## [Task brief]
Write out exactly the lines of the entries below from the one holding "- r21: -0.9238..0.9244" to the one holding "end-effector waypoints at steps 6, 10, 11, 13", inclusive, and leave out all other lines.

Extracted records
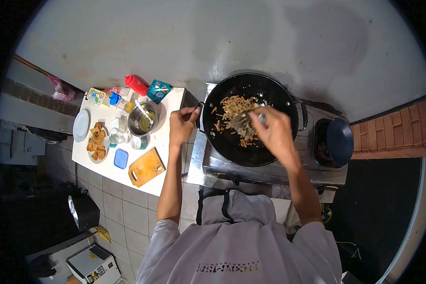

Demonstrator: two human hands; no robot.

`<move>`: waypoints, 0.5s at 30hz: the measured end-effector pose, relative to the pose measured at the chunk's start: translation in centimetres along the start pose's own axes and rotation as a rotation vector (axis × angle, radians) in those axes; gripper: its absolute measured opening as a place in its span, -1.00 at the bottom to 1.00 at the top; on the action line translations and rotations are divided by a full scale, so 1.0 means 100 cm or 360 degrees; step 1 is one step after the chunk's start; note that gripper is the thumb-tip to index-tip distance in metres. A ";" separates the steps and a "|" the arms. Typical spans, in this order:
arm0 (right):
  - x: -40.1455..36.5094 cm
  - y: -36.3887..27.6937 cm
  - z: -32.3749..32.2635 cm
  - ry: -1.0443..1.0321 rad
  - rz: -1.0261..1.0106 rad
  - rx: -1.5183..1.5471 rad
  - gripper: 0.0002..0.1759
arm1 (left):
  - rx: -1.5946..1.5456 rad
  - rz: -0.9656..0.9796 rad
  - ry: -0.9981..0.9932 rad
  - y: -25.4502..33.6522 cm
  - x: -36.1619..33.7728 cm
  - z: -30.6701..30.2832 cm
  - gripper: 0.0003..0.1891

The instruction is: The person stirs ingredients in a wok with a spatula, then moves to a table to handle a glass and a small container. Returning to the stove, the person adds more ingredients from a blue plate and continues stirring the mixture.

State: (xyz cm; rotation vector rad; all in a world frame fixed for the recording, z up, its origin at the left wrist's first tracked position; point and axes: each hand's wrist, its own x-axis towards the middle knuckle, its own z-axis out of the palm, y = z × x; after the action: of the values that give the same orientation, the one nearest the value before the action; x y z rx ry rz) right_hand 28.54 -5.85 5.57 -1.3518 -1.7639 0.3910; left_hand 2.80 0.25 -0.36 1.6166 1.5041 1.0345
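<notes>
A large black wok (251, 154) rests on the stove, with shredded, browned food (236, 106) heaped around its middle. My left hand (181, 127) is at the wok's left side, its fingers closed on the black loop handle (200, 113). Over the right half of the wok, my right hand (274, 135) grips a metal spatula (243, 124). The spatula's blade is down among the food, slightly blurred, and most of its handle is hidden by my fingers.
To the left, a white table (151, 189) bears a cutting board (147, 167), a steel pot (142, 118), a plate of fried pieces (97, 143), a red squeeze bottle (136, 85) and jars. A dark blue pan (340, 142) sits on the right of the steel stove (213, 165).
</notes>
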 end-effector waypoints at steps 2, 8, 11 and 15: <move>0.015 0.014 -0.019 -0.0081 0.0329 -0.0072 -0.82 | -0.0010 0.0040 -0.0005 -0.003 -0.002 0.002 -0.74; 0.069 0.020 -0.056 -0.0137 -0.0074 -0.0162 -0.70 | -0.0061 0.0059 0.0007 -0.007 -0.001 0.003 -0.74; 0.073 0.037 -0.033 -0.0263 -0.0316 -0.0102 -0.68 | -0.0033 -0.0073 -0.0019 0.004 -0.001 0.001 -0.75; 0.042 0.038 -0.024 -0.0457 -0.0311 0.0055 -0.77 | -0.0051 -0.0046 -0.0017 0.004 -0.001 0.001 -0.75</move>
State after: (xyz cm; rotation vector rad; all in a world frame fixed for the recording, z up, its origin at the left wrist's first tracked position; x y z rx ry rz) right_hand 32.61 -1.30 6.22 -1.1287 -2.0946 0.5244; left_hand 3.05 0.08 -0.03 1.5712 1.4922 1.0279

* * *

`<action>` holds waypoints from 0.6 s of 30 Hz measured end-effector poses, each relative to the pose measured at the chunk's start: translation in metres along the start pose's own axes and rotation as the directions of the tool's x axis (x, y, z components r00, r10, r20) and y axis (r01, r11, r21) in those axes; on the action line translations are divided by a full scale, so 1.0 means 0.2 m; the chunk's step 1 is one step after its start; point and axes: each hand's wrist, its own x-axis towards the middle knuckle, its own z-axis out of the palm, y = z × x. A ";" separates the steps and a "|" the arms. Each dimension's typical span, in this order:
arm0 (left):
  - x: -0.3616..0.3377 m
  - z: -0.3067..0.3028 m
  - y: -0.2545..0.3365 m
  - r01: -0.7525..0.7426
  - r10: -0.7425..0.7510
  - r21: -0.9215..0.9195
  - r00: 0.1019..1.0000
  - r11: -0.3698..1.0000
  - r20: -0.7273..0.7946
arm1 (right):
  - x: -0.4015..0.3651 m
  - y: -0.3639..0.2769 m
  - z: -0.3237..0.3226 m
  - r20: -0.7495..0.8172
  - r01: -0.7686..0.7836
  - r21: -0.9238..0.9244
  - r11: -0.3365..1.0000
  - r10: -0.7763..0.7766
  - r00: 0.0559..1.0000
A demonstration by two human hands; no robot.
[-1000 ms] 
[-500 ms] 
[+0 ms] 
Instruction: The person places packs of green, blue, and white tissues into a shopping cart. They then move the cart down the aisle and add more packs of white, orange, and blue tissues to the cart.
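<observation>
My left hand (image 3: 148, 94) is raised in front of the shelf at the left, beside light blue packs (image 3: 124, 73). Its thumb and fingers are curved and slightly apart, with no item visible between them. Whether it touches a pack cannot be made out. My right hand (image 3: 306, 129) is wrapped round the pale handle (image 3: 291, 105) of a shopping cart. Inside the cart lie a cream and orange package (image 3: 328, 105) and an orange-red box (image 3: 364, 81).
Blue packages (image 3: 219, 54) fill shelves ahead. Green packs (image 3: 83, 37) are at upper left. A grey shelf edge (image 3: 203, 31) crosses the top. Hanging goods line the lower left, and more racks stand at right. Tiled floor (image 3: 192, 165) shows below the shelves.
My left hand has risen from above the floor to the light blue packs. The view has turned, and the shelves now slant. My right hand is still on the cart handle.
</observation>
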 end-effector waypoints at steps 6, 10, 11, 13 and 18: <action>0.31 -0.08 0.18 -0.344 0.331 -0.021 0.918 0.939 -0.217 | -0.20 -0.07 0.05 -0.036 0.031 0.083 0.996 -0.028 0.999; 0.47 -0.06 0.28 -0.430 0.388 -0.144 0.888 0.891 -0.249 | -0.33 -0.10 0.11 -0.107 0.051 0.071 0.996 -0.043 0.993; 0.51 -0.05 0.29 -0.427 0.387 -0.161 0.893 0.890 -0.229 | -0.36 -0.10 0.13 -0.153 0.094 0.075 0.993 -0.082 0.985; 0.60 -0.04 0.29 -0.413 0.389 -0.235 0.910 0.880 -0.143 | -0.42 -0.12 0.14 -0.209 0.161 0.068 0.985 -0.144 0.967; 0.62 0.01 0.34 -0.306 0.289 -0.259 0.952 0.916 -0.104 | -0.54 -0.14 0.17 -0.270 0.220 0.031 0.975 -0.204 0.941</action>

## [The answer]
  - r21: -0.9238..0.9244
  - r11: -0.3365..1.0000
  - r10: -0.7763..0.7766
  - r00: 0.0559..1.0000
A demonstration by two human hands; no robot.
[-1000 ms] 
[-500 ms] 
[+0 ms] 
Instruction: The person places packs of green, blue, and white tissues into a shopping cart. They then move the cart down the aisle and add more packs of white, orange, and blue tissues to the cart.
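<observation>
My left hand (image 3: 148, 94) is raised in front of the shelf at the left, beside light blue packs (image 3: 124, 73). Its thumb and fingers are curved and slightly apart, with no item visible between them. Whether it touches a pack cannot be made out. My right hand (image 3: 306, 129) is wrapped round the pale handle (image 3: 291, 105) of a shopping cart. Inside the cart lie a cream and orange package (image 3: 328, 105) and an orange-red box (image 3: 364, 81).
Blue packages (image 3: 219, 54) fill shelves ahead. Green packs (image 3: 83, 37) are at upper left. A grey shelf edge (image 3: 203, 31) crosses the top. Hanging goods line the lower left, and more racks stand at right. Tiled floor (image 3: 192, 165) shows below the shelves.
My left hand has risen from above the floor to the light blue packs. The view has turned, and the shelves now slant. My right hand is still on the cart handle.
</observation>
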 end-effector waypoints at steps 6, 10, 11, 13 and 18: <action>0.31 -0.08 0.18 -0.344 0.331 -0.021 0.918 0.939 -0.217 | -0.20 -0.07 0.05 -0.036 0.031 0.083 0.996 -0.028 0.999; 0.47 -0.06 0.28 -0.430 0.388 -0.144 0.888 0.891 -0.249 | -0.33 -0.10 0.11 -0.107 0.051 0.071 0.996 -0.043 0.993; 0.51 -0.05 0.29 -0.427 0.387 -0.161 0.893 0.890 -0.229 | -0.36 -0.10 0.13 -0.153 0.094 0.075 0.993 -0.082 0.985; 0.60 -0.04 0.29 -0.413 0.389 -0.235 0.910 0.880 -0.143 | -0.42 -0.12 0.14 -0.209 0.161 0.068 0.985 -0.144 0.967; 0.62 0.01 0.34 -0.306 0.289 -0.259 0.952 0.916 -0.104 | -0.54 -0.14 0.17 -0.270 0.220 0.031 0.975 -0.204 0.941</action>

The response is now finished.